May 20, 2005

Wobbly


Photograph by Nadar.
I was 19 years old the first time I saw the ocean. For real, not on television. We don't have any oceans in Oklahoma. You don't get a real sense of the size of it on television. I'm not sure you can even get a real sense of the size in person. It's a lot of water.

What I liked best was standing barefooted in the shallow water, letting the littlest waves run up over my ankles. When the waves wash back out, they suck the sand out from under your feet. It feels weird and makes you all wobbly.

My battalion was shipping out for Iraq.
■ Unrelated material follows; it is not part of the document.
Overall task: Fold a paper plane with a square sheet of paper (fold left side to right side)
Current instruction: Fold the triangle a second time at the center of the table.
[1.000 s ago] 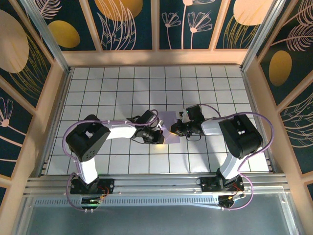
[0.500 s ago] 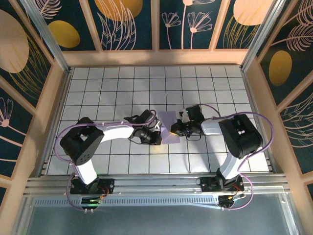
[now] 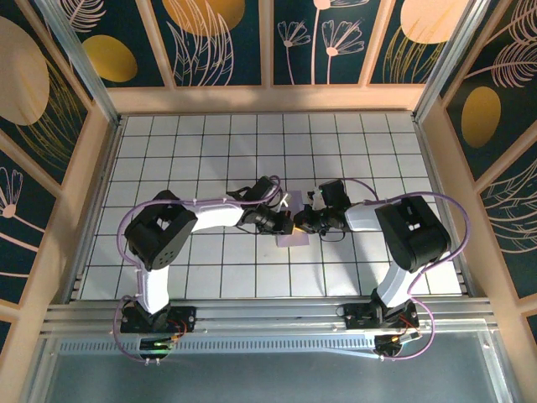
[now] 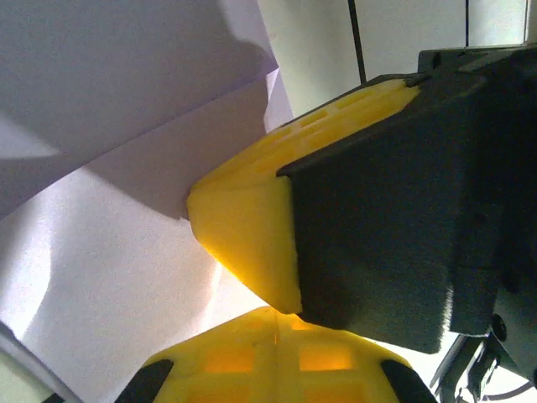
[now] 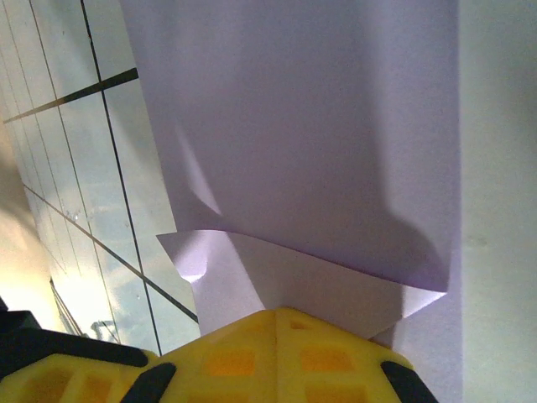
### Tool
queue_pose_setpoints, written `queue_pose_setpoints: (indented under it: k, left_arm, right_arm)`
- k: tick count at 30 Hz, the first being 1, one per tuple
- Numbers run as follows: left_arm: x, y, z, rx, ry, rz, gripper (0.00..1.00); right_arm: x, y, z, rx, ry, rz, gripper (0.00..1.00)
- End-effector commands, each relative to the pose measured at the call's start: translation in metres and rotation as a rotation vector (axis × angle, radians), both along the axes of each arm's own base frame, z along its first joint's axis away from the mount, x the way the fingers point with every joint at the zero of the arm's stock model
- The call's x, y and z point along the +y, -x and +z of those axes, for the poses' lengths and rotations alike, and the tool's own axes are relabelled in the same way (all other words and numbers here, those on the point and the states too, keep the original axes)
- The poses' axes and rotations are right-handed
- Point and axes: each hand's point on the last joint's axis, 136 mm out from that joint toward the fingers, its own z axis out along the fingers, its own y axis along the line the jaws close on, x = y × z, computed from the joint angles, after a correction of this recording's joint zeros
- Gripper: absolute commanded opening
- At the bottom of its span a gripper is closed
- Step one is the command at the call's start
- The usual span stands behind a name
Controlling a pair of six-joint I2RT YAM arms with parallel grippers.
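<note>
Pale lavender and thin, the square sheet of paper (image 3: 295, 240) lies half folded directly under the tips of the left gripper (image 3: 282, 223) and the right gripper (image 3: 305, 223). The two meet nose to nose over the middle of the white tiled table (image 3: 210, 151).

Seen from the right gripper's wrist, the sheet (image 5: 294, 126) spreads straight ahead of the fingertips. An upper layer lies over a lower one, its near edge curled up a little, and the lower layer runs in beneath the yellow tips. Those tips are pressed together with no gap. I cannot tell whether they pinch the paper or only bear down on it. Tiles show off to its left.

The left gripper's own yellow tips (image 4: 277, 326) are closed tight too, with nothing visibly between them. The paper (image 4: 101, 277) sits ahead and to their left, with a crease running across it. One yellow-and-black finger (image 4: 252, 243) of the right gripper stands just ahead, its tip touching the sheet.
</note>
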Motion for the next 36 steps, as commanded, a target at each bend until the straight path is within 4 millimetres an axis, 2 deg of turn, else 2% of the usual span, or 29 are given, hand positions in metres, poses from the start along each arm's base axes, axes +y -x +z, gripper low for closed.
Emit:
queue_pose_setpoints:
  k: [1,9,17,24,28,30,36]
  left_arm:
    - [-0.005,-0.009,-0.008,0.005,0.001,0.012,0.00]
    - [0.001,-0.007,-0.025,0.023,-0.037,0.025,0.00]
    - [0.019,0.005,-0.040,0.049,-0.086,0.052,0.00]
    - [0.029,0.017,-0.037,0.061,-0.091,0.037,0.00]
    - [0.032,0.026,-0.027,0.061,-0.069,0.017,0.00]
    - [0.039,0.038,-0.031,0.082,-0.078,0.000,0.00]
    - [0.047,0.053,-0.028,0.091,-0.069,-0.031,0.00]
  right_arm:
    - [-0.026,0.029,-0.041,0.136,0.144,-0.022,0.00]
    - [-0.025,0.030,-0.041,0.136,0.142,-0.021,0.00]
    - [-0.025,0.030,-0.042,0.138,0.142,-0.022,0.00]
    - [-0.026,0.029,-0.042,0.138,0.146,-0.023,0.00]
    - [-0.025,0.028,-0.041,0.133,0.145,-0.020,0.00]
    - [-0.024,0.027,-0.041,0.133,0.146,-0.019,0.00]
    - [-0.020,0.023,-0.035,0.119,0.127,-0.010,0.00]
I don't know why they call it 'shipping out.' We weren't going by ship. They gave us a couple days of leave before we shipped out, so some of us went to see the ocean.

Five days later I was in Iraq. Twenty-two days after that a humvee up near the front of the convoy got zapped by an IED. We all went to help and that's when the secondary IED went off.

IED. Improvised explosive device. They call it that, I think, because all those syllables makes it seem more technical and less personal. It's a fucking booby trap, is what it is. I don't know why they just don't say that. I'm really starting to hate words with lots of syllables.

Here's another one. Traumatic amputation. That means you got your leg blown off.

They shipped me out by plane again. This time to a hospital in Germany. In six weeks I went from Oklahoma to California to Kuwait to Iraq to Germany. Must be three quarters of the way around the whole world.

The doctors and nurses tell me I'll learn to walk as good as before. The doctors say I'll probably experience some somatosensory discomfort. The nurses call it phantom pain. What it means is my leg will probably ache, even though my leg is just a pile of mush somewhere in Iraq.

I kind of hope they're right, because right now I don't feel much of anything. Except when I sleep. Then I dream about standing barefooted in the shallow water of the ocean while the waves wash the sand out from under my feet, making me feel all wobbly.